Concurrent to the charges, the Department of Justice has also announced the seizure of four domains linked to i-Soon and the APT27 actors, including:

• ecoatmosphere.org
• newyorker.cloud
• heidrickjobs.com
• maddmail.site

“i-Soon’s victims were of interest to the PRC government because, among other reasons, they were prominent overseas critics of the PRC government or because the PRC government considered them a threat to the rule of the Chinese Communist Party,” the Department of Justice said.

The company is also said to have provided training to MPS employees on how to hack independently of i-Soon, and offered various hacking methods for sale, including an “industry-leading offensive and defensive technology” and a “zero-day vulnerability arsenal.”

Among the tools advertised by i-Soon was a software called the “Automated Penetration Testing Platform,” capable of sending phishing emails, creating files with malware that provide remote access to victims’ computers upon opening, and cloning websites of victims to trick them into providing sensitive information.

Another of i-Soon’s offerings is a password-cracking utility known as the “Divine Mathematician Password Cracking Platform,” as well as a program engineered to hack into various online services like Microsoft Outlook, Gmail, and X (formerly Twitter), among others.

“With respect to Twitter, i-Soon sold software with the capability to send a victim a spear phishing link and then to obtain access to and control over the victim’s Twitter account,” the Department of Justice explained. “The software had the ability to access Twitter even without the victim’s password and to bypass multi-factor authentication.
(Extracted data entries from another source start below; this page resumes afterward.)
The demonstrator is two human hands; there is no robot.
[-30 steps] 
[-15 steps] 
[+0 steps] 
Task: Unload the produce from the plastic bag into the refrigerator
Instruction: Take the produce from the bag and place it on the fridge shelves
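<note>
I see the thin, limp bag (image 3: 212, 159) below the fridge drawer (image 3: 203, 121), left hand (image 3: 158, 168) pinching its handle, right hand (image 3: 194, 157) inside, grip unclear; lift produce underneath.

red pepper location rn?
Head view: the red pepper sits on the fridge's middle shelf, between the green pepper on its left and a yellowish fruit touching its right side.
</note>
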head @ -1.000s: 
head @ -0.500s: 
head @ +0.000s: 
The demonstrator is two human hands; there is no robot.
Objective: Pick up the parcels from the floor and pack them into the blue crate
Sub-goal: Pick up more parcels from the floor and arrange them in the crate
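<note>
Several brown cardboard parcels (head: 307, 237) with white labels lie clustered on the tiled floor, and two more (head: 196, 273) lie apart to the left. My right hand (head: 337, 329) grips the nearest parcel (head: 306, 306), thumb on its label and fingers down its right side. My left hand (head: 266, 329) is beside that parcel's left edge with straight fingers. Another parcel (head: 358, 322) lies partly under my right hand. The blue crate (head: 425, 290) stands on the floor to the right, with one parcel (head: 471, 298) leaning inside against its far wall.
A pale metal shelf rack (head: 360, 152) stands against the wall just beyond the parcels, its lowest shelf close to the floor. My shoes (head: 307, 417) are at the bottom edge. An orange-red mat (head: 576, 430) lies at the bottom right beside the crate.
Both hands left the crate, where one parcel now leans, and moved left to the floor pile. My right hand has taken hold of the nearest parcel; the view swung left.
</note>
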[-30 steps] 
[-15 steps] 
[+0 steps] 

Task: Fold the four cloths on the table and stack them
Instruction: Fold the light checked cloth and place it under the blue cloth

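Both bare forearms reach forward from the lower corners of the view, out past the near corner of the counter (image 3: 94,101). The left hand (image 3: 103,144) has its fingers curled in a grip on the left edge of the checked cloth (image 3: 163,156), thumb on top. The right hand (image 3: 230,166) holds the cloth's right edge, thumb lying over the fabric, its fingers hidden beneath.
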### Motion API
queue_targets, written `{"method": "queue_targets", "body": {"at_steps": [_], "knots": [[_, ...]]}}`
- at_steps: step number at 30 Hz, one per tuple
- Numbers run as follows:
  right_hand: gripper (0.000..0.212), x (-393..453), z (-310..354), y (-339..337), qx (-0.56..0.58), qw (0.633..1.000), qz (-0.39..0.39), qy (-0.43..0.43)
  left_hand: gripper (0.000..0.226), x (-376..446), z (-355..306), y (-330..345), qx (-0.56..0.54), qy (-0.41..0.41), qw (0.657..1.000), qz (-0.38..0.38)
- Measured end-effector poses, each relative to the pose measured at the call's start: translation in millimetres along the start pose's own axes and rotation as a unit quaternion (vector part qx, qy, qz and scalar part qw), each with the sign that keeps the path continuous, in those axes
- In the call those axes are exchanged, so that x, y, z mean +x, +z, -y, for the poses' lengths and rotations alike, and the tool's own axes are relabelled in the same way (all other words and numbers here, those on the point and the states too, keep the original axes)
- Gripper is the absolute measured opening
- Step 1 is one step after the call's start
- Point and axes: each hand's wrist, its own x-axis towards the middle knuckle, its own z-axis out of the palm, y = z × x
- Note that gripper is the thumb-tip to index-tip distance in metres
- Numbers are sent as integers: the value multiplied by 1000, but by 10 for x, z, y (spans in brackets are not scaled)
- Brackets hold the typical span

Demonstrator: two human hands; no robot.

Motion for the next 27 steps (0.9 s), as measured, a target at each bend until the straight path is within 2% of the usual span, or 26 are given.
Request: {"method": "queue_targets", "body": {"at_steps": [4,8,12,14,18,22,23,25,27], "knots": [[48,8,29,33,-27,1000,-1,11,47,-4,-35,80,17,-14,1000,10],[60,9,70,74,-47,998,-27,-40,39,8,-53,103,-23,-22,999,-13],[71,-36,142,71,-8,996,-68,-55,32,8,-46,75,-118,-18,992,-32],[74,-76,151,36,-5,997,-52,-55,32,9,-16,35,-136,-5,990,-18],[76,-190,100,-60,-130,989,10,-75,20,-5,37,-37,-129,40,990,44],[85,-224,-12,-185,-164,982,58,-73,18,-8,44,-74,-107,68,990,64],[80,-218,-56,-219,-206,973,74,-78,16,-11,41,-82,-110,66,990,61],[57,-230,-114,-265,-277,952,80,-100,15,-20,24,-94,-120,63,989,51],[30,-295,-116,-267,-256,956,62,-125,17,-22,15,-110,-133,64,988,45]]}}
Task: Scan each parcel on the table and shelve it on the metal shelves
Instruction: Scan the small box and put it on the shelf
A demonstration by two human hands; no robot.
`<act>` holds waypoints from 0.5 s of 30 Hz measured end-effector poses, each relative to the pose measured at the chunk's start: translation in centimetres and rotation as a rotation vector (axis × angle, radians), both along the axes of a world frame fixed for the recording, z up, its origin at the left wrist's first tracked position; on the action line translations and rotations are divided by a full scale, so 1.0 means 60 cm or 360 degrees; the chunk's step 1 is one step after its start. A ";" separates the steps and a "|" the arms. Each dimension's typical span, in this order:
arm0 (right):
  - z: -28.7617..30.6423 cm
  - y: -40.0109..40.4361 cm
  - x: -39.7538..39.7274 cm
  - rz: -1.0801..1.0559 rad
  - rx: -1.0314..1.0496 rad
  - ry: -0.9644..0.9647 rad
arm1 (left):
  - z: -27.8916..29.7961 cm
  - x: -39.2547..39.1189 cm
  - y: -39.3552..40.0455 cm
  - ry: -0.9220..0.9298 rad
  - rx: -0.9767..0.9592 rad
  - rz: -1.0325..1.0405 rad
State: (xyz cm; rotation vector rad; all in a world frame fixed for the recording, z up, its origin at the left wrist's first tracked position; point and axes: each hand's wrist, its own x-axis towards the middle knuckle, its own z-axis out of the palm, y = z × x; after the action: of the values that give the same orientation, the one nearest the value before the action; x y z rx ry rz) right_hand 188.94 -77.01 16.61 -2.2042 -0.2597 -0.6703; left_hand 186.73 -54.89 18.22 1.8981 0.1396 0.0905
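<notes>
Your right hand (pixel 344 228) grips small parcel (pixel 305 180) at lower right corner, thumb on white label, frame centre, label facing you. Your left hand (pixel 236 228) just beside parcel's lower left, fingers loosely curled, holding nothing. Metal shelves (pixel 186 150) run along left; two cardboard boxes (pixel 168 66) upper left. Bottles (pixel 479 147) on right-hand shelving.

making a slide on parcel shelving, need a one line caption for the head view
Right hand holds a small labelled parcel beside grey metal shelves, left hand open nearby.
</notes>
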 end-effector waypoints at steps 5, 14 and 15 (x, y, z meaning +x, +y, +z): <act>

After a victim’s Twitter was compromised, the software could send tweets, delete tweets, forward tweets, make comments, and like tweets.”

The purpose of the tool, referred to as “Public Opinion Guidance and Control Platform (Overseas),” was to let the company’s customers leverage the network of hacked X accounts to understand public opinion outside of China.

“The charges announced today expose the PRC’s continued attempts to spy on and silence anyone it deems threatening to the Chinese Communist Party,” Acting Assistant Director in Charge Leslie R. Backschies said in a statement. “The Chinese government tried to conceal its efforts by working through a private company, but their actions amount to years of state-sponsored hacking of religious and media organizations, numerous government agencies in multiple countries, and dissidents around the world who dared criticize the regime.”